#### DIRECTIONS FOR THIS TASK:
Could you restate all of the records exactly, leaving out the pictures?

#### Dataset records:
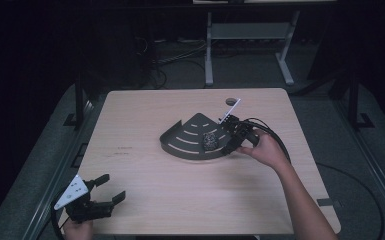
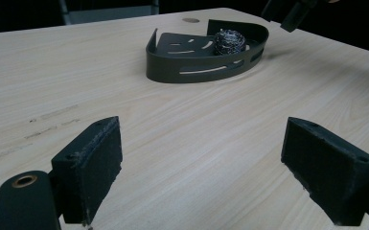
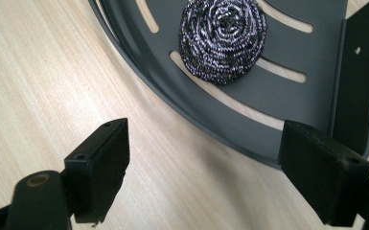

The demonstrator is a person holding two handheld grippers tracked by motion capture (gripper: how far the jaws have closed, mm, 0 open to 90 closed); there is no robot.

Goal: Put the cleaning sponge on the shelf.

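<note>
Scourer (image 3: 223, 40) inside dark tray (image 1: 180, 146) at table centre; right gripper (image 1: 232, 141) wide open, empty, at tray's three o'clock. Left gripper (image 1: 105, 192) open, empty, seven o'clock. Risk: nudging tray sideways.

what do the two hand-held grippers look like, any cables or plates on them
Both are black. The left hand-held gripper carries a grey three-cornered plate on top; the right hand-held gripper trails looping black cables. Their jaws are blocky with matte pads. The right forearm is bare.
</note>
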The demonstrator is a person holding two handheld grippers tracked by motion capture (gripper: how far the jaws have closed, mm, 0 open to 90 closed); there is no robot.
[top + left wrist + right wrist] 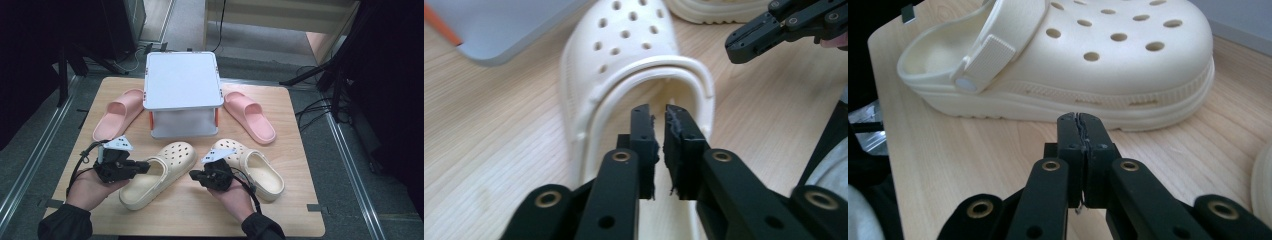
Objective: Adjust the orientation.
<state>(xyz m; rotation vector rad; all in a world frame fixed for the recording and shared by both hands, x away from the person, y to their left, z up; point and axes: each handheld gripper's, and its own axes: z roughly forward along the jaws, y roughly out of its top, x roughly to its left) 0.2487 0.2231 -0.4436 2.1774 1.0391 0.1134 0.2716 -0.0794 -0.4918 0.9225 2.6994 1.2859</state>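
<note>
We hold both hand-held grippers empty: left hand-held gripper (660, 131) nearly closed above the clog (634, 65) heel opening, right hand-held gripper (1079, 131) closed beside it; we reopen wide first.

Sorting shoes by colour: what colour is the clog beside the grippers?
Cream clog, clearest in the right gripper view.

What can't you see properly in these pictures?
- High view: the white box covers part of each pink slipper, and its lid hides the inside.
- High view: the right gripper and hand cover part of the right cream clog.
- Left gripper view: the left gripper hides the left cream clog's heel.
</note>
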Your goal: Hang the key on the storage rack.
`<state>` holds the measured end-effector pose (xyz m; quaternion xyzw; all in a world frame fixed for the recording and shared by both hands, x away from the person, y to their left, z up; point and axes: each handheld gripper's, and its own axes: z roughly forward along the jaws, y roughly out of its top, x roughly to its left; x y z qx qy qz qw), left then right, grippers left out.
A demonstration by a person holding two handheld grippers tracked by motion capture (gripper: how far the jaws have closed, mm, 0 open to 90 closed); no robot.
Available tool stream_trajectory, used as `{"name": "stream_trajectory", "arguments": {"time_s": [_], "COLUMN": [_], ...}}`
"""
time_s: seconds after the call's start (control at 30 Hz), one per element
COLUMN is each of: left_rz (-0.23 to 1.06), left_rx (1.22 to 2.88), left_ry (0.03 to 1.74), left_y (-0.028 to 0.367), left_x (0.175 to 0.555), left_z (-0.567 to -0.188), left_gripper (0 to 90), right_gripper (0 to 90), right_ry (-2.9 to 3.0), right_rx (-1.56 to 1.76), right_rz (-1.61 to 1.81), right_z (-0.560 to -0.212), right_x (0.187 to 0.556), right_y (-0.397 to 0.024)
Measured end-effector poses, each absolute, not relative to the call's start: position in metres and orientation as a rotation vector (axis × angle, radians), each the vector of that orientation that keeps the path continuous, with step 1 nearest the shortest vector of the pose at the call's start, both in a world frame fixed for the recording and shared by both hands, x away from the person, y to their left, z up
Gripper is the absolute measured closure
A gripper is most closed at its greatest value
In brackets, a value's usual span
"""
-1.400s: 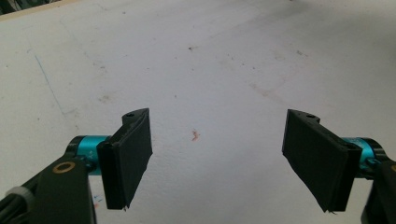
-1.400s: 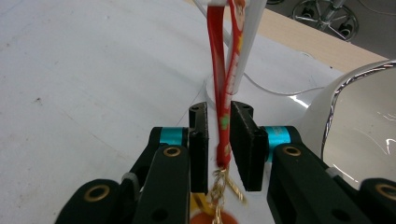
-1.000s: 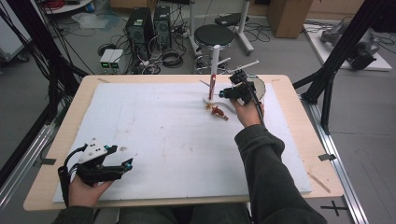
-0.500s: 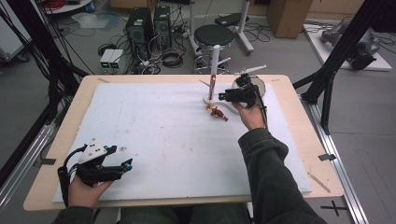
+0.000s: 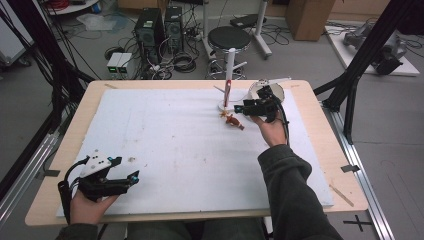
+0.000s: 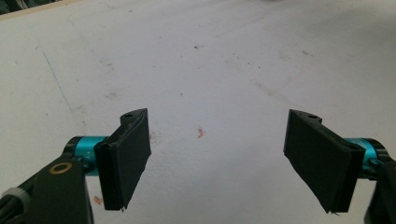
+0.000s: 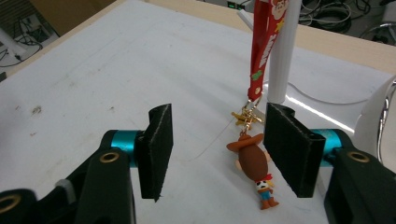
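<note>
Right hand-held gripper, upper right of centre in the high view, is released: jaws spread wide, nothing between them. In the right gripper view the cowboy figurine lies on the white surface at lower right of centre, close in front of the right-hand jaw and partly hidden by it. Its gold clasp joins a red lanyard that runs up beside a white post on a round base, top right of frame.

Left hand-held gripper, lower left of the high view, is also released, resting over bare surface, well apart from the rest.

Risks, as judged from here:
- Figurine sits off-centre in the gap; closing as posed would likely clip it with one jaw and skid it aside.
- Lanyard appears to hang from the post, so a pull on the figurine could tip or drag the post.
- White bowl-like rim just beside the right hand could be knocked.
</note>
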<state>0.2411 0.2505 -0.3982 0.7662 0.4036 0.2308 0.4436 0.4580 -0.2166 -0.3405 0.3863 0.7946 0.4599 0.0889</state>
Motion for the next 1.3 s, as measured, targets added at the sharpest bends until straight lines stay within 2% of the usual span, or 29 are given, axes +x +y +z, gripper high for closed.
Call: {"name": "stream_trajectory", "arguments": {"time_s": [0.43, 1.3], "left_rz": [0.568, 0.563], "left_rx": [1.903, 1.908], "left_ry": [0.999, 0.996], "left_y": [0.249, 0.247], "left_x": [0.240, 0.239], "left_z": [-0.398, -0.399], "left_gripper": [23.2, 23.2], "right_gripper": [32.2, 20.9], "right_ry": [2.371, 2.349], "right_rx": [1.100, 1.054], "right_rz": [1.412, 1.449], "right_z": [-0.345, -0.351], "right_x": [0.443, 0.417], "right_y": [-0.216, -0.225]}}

#### EXERCISE OUTPUT:
The demonstrator is a person holding two handheld grippers tracked by motion capture (gripper: how far the jaws have closed, mm, 0 open to 90 closed); there is no robot.

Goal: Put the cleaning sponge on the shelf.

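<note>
Scourer (image 3: 223, 40) inside dark tray (image 1: 180, 146) at table centre; right gripper (image 1: 232, 141) wide open, empty, at tray's three o'clock. Left gripper (image 1: 105, 192) open, empty, seven o'clock. Risk: nudging tray sideways.

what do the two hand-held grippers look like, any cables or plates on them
Both are black. The left hand-held gripper carries a grey three-cornered plate on top; the right hand-held gripper trails looping black cables. Their jaws are blocky with matte pads. The right forearm is bare.
</note>
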The demonstrator is a person holding two handheld grippers tracked by motion capture (gripper: how far the jaws have closed, mm, 0 open to 90 closed); there is no robot.
[top + left wrist + right wrist] 
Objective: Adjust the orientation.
<state>(xyz m; rotation vector rad; all in a world frame fixed for the recording and shared by both hands, x away from the person, y to their left, z up; point and axes: each handheld gripper's, and its own axes: z roughly forward along the jaws, y roughly out of its top, x roughly to its left) 0.2487 0.2231 -0.4436 2.1774 1.0391 0.1134 0.2716 -0.0794 -0.4918 0.9225 2.6994 1.2859</state>
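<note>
We hold both hand-held grippers empty: left hand-held gripper (660, 131) nearly closed above the clog (634, 65) heel opening, right hand-held gripper (1079, 131) closed beside it; we reopen wide first.

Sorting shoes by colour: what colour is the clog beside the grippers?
Cream clog, clearest in the right gripper view.

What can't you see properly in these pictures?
- High view: the white box covers part of each pink slipper, and its lid hides the inside.
- High view: the right gripper and hand cover part of the right cream clog.
- Left gripper view: the left gripper hides the left cream clog's heel.
</note>
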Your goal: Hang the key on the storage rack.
`<state>` holds the measured end-effector pose (xyz m; quaternion xyzw; all in a world frame fixed for the recording and shared by both hands, x away from the person, y to their left, z up; point and axes: each handheld gripper's, and its own axes: z roughly forward along the jaws, y roughly out of its top, x roughly to its left; x y z qx qy qz qw), left then right, grippers left out.
A demonstration by a person holding two handheld grippers tracked by motion capture (gripper: how far the jaws have closed, mm, 0 open to 90 closed); no robot.
Available tool stream_trajectory, used as `{"name": "stream_trajectory", "arguments": {"time_s": [_], "COLUMN": [_], ...}}`
"""
time_s: seconds after the call's start (control at 30 Hz), one per element
COLUMN is each of: left_rz (-0.23 to 1.06), left_rx (1.22 to 2.88), left_ry (0.03 to 1.74), left_y (-0.028 to 0.367), left_x (0.175 to 0.555), left_z (-0.567 to -0.188), left_gripper (0 to 90), right_gripper (0 to 90), right_ry (-2.9 to 3.0), right_rx (-1.56 to 1.76), right_rz (-1.61 to 1.81), right_z (-0.560 to -0.212), right_x (0.187 to 0.556), right_y (-0.397 to 0.024)
Measured end-effector poses, each absolute, not relative to the call's start: position in metres and orientation as a rotation vector (axis × angle, radians), each the vector of that orientation that keeps the path continuous, with step 1 nearest the shortest vector of the pose at the call's start, both in a world frame fixed for the recording and shared by both hands, x away from the person, y to their left, z up
Gripper is the absolute measured closure
A gripper is most closed at its greatest value
In brackets, a value's usual span
"""
-1.400s: 
-1.400s: 
-1.000s: 
-0.500s: 
+0.000s: 
+0.000s: 
+0.000s: 
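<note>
Right hand-held gripper, upper right of centre in the high view, is released: jaws spread wide, nothing between them. In the right gripper view the cowboy figurine lies on the white surface at lower right of centre, close in front of the right-hand jaw and partly hidden by it. Its gold clasp joins a red lanyard that runs up beside a white post on a round base, top right of frame.

Left hand-held gripper, lower left of the high view, is also released, resting over bare surface, well apart from the rest.

Risks, as judged from here:
- Figurine sits off-centre in the gap; closing as posed would likely clip it with one jaw and skid it aside.
- Lanyard appears to hang from the post, so a pull on the figurine could tip or drag the post.
- White bowl-like rim just beside the right hand could be knocked.
</note>
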<state>0.2411 0.2505 -0.3982 0.7662 0.4036 0.2308 0.4436 0.4580 -0.2166 -0.3405 0.3863 0.7946 0.4599 0.0889</state>
Motion for the next 1.3 s, as measured, targets added at the sharpest bends until straight lines stay within 2% of the usual span, or 29 are given, axes +x +y +z, gripper high for closed.
Call: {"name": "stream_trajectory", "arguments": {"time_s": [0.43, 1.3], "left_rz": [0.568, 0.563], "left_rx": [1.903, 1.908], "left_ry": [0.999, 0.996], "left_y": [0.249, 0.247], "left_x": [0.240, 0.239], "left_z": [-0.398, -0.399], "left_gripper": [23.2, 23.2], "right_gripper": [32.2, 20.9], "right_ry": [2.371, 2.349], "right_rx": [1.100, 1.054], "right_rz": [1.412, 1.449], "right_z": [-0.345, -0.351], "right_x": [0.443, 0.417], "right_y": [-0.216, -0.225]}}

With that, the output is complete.